Ambon, 14/8 (Antara Maluku) - Persidangan terhadap dua terdakwa kasus dugaan penganiayaan di Batukoneng, kecamatan Teluk Ambon nyaris ricuh karena keluarga korban tidak puas dengan pasal yang didakwakan jaksa penuntut umum (JPU).

Dalam persidangan dipimpin ketua majelis hakim Pengadilan Negeri (PN) Ambon, SMO Siahaan didampingi Esau Yatisetou dan Jimmy Wally selaku hakim anggota di Ambon, Senin, keluarga korban mempertanyakan terdakwa tidak dijerat dengan pasal 340 KUH Pidana.

Keluarga korban yang memenuhi ruang sidang menyatakan Subhan Marasabessy tewas saat insiden pada 11 April 2017 dengan kondisi tubuh yang penuh luka akibat terkena benda tajam.

Namun, kenapa JPU hanya mengenakan pasal 351 KUH Pidana tentang penganiayaan terhadap terdakwa Iqbal Pellu dan Ahmad Olong.

Majelis hakim menjelaskan, hakim hanya mengadili para terdakwa berdasakan berkas acara pemeriksaan yang disampaikan JPU, tetapi yang berkewenangan menetapkan tersangka dan jeratan pasalnya ada pada penyidik.

"Kami mengadili sekarang adalah terdakwa yang dikenakan pasal 351 tentang penganiayaan dan tidak ada ancaman hukuman mati dalam pasal ini, kecuali mereka yang dijerat pasal 340 atau 338 KUH Pidana," tandas majelis hakim.

Sementara JPU Kejari Ambon Syahrul Gunawan mengatakan dalam perkara ini terdapat empat terdakwa dengan BAP terpisan dan majelis hakimnya juga berbeda.

"Terdakwa Iqbal dan Ahmad dikenakan pasal 351 KUH Pidana,sedangkan dua terdakwa lain yang BAP terpisah dijerat pasal 338 KUH Pidana dan majelis hakimnya juga tersendiri," katanya.

Dalam persidangan tersebut, JPU menghadirkan tiga orang saksi untuk didengar keterangannya atas terdakwa Iqbal dan Ahmad.

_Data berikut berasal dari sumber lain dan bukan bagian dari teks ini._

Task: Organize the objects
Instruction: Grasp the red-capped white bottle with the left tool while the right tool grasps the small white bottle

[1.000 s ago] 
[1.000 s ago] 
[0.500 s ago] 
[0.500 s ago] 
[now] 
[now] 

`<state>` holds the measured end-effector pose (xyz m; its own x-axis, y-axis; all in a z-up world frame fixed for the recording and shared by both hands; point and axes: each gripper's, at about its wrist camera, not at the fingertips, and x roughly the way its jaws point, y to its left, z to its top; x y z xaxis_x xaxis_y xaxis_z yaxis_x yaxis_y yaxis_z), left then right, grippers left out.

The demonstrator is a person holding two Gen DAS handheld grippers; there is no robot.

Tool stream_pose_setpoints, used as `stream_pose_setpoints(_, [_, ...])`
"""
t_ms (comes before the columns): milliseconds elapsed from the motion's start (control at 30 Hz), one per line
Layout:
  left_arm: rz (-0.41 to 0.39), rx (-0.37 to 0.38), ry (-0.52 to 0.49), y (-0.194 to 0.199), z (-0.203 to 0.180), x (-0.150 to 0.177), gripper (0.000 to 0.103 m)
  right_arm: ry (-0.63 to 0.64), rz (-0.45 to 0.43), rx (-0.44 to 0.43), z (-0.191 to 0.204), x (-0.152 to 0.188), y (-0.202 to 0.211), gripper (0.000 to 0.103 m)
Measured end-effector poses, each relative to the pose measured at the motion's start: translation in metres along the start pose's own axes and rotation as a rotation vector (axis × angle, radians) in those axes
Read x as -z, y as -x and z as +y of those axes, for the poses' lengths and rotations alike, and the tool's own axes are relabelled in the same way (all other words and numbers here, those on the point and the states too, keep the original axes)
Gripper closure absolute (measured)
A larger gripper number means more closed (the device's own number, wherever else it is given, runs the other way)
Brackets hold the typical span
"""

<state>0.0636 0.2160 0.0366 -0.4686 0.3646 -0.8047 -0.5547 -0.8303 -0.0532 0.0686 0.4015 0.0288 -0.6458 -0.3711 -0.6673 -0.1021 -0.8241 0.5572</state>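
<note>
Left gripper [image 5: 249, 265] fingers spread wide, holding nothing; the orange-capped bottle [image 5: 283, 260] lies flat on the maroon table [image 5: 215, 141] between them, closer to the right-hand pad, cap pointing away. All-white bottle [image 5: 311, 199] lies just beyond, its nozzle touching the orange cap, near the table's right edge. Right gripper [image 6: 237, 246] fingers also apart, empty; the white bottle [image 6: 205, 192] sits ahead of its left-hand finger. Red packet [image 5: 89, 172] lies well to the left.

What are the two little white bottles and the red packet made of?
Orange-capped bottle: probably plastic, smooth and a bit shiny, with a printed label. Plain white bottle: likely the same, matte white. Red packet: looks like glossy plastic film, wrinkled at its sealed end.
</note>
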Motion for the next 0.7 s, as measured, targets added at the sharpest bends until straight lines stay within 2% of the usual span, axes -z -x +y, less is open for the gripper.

Saksi Sayuti Marasabessy mengaku sudah memaafkan para pelaku saat berlangsung Bulan Suci Ramadhan 1438 Hijriah.

"Dari dua terdakwa ini, saya hanya mengenal Iqbal Pellu selaku sekretaris Desa Hitu yang membawa massa dan sempat berteriak kata bantai," katanya.

Saksi menuturkan, dirinya diberikan kuasa oleh keluarga da Costa untuk menjaga lahan mereka di kawasan Batu Koneng.

Kemudian pada 11 April 2017, terdakwa Iqbal dengan rombongan massa dari Hitu menggunakan sejumlah kendaraan roda empat mendatangi lokasi lahan yang dijaga saksi.

Menurut Sayuti, kedatangan warga Hitu sudah membawa cangkul, linggis, martil, serta parang dan berniat memasang tanda bahwa lahan tersebut adalah milik Desa Hitu.

"Ketika terjadi cekcok, saya dipukuli dengan batu hingga terjatuh dan ada gigi yang patah sehingga harus menjalani 20 jahitan di bagian bibir dan 30 jahitan di bagian dahi akibat terkena sabetan benda tajam," ungkapnya di persidangan.